We would like this circuit to be stable. Specifically, we would like the voltage at points (A) and (B) to be well-behaved with respect to changes in the load impedance. For an ordinary voltage-divider made of resistors, stability would be guaranteed ... but the power grid is much more complicated.

A necessary condition for stability is that a reduction in voltage should result in a reduction in current. There are plenty of loads on the power grid that do not behave this way.

• Perhaps the most obvious examples are the regulated power supplies in computers and other electronic equipment. If the computer is drawing 40 amps from its 5V power supply, that is 200 watts, and the regulator is designed to make sure that changes in the line voltage have no effect on this. Therefore, by conservation of energy, if the line voltage drops, the current that the power supply draws from the line goes up ... which makes a negative contribution to the stability of the power grid.
• Similar effects arise naturally in more primitive equipment. The saturable transformers that are used throughout the power grid serve as voltage regulators, which means that even a purely resistive load in your house can make a negative contribution to stability, because if the generator voltage drops, the transformer serving your house will come out of saturation a little bit, keeping your voltage relatively constant at the expense of drawing more current from the grid.
• As another example, if you decrease the line voltage on a synchronous motor (clock motor), the rotation rate will not change and the load will not change, so again by conservation of energy the line current must go up. Non-synchronous motors behave more-or-less the same, although the argument is a little more complicated, because the motor might slow down a little bit, reducing somewhat the energy delivered to the useful load. On the other hand, when the motor slows down, its power factor probably gets worse, adding a reactive component to the current drawn from the grid.

On top of all that, keep in mind that under conditions when lowering the voltage at point (B) results in unchanged power flow and therefore increase current flow past point (B), the power flow past point (A) actually goes up, because of increased I2R losses in the transmission impedance. Similarly whenever the load factor gets worse it increases the I2R losses.

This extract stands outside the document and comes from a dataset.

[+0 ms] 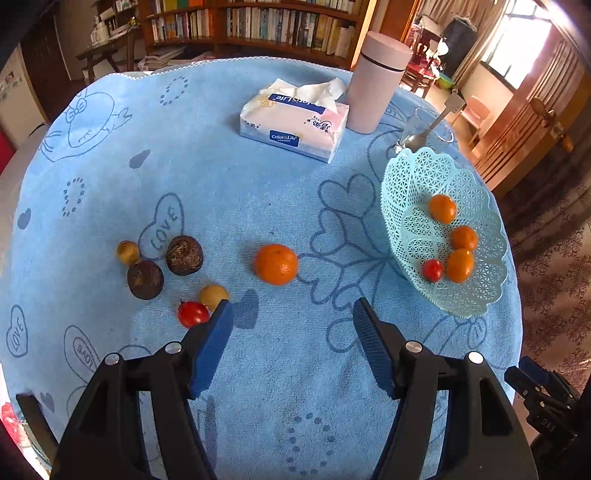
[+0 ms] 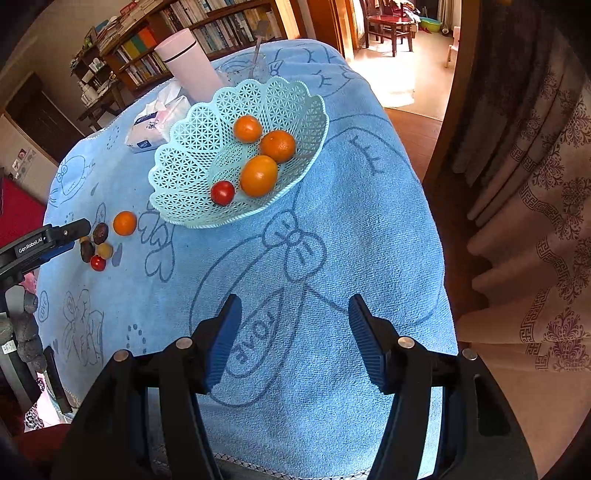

As a result of all this, the generator could well be looking into a load that has a negative small-signal impedance. Actually the analysis is easier if we consider the Norton equivalent, namely figure 2, in which we speak of conductances instead of impedances. We care about the small-signal conductance, defined as G := ∂I/∂V (not I/V). Many people find zero conductance easier to think about than infinite impedance. Infinities are always annoying.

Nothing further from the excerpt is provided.